Friday, Dinnertime in America visits the Corwin family in Grand Haven, Mich.
This is one of Beth Schellhous' easy weeknight dinners. She likes to serve it with broccoli and homemade whole wheat bread. Sometimes, though, it's frozen broccoli and whatever bread happens to be in the house.
- 1 large spaghetti squash
- 1 teaspoon olive oil
- 1/2 teaspoon garlic salt
- 1 jar of your marinara sauce (homemade or store bought)
Preheat oven to 350 F.
Cut spaghetti squash lengthwise. Scoop out seeds. Place facedown in a 9-by-13-inch glass baking dish that has been greased with oil or vegetable spray.
Fill baking dish with water up to an inch. Add garlic salt. Bake for an hour.
Remove and let cool. When it is cool enough to hold, use a fork to "shred" the squash to make "noodles.". Strain excess liquid. Serve topped with marinara, like regular spaghetti.

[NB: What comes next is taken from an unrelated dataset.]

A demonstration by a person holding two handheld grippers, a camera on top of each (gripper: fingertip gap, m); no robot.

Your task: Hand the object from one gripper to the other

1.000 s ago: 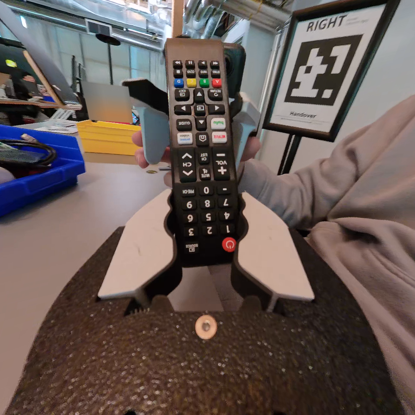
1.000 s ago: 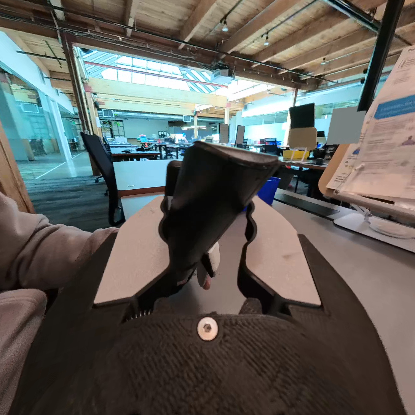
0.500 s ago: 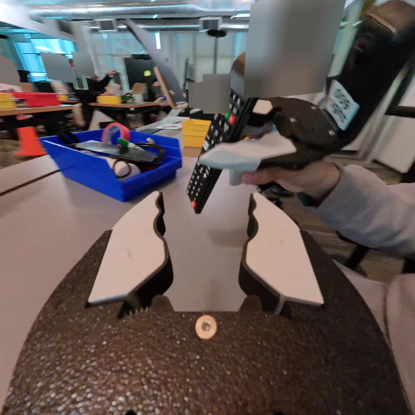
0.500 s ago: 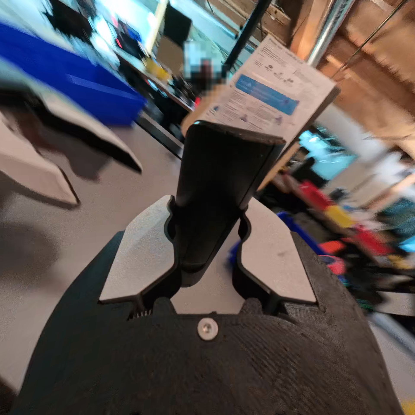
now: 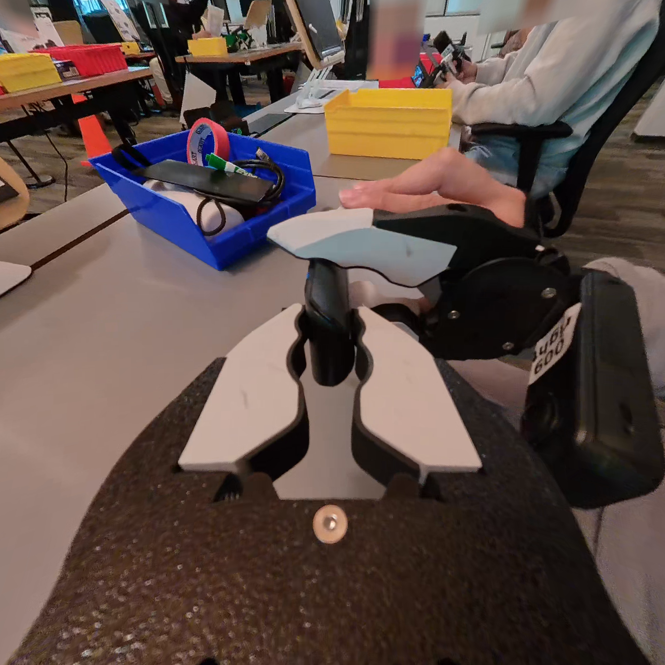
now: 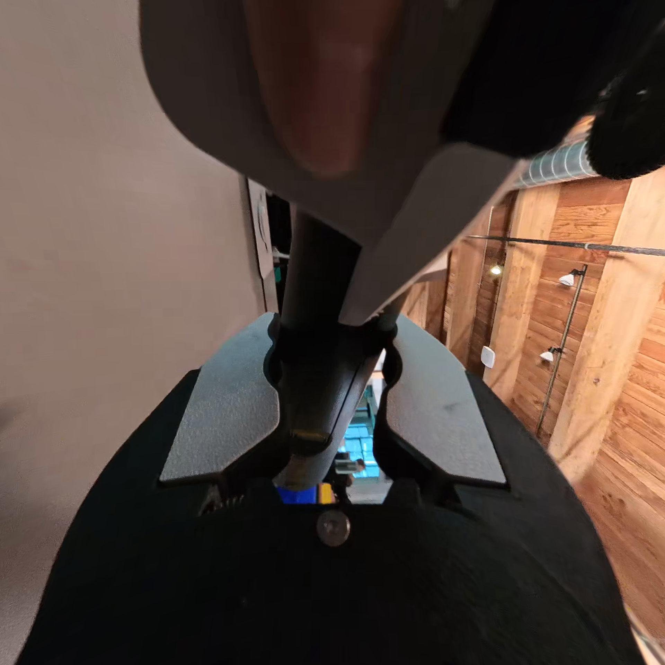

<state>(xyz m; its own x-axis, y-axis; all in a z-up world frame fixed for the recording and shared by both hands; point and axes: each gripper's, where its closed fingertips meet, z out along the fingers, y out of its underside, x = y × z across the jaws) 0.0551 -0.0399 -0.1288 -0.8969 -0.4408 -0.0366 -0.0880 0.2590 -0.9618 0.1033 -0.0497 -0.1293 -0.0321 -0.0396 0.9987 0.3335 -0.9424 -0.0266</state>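
Grey tabletop (image 5: 108, 342) fills mid-frame; both the left tongs (image 5: 329, 324) and right tongs (image 6: 333, 345) clamp the black remote (image 5: 325, 324) at frame centre (handover seemingly midway); one release remains.

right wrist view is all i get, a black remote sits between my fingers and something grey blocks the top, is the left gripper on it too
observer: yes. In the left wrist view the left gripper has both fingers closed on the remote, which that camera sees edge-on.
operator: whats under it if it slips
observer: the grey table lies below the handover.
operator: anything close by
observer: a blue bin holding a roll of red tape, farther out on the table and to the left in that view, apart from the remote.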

Beth Schellhous usually cooks the squash ahead of time, so that prep is easy at dinnertime. It does not need to be eaten right away and saves quite well.
This recipe has been adapted from the Eat. Drink. Smile. blog. Toppings need to be precooked if you want them soft, since you are only broiling for a few minutes.
- 1 cup cooked, "riced" cauliflower (from 1 large head)
- 1 large egg, beaten
- 1 cup shredded mozzarella cheese
- 1 teaspoon dried oregano
- 1/2 teaspoon crushed garlic
- 1/2 teaspooon garlic salt
- Olive oil (optional)
- Canned crushed tomatoes for sauce
- 1 teaspoon garlic powder
- 3 tablespoons chopped fresh basil (you can use dried, but it's better fresh)
- 2 tablespoons crumbled feta cheese
- 1 cup shredded mozzarella cheese
- Handful of spinach
- 3 Roma tomatoes sliced
- 1/2 orange pepper julienned
- 1/2 yellow pepper julienned
- 20 turkey pepperoni
To "rice" the cauliflower, remove stems and leaves and chop the florets into chunks. Add to food processor and pulse until it looks like grain. Do not over pulse or you will puree it. (If you don't have a food processor, or dry ingredient blender attachment, you can grate the whole head with a cheese grater).
Place the riced cauliflower into a microwave safe bowl and microwave for 8 minutes (some microwaves are more powerful than others, so you may need to reduce this cooking time). There is no need to add water, as the natural moisture in the cauliflower is enough to cook itself.
One large head makes about 3 cups of riced cauliflower. The remainder can be used to make additional pizza crusts immediately, or can be stored in the refrigerator for up to a week.
Preheat oven to 450 F. Spray a cookie sheet with non-stick cooking spray.
In a medium bowl, stir together 1 cup cauliflower, egg and mozzarella. Add oregano, crushed garlic and garlic salt and stir. Transfer to the cookie sheet and, using your hands, pat out into a 9-inch round. Optional: Brush olive oil over top of mixture to help with browning.
Bake at for 15 minutes.
Remove from oven.
To the crust, add sauce, toppings and cheese. You can put a little cheese first, add spinach, then peppers and tomatoes, then pepperoni and top with remaining mozzarella and feta. Place under a broiler at high heat just until cheese is melted, 3 to 4 minutes.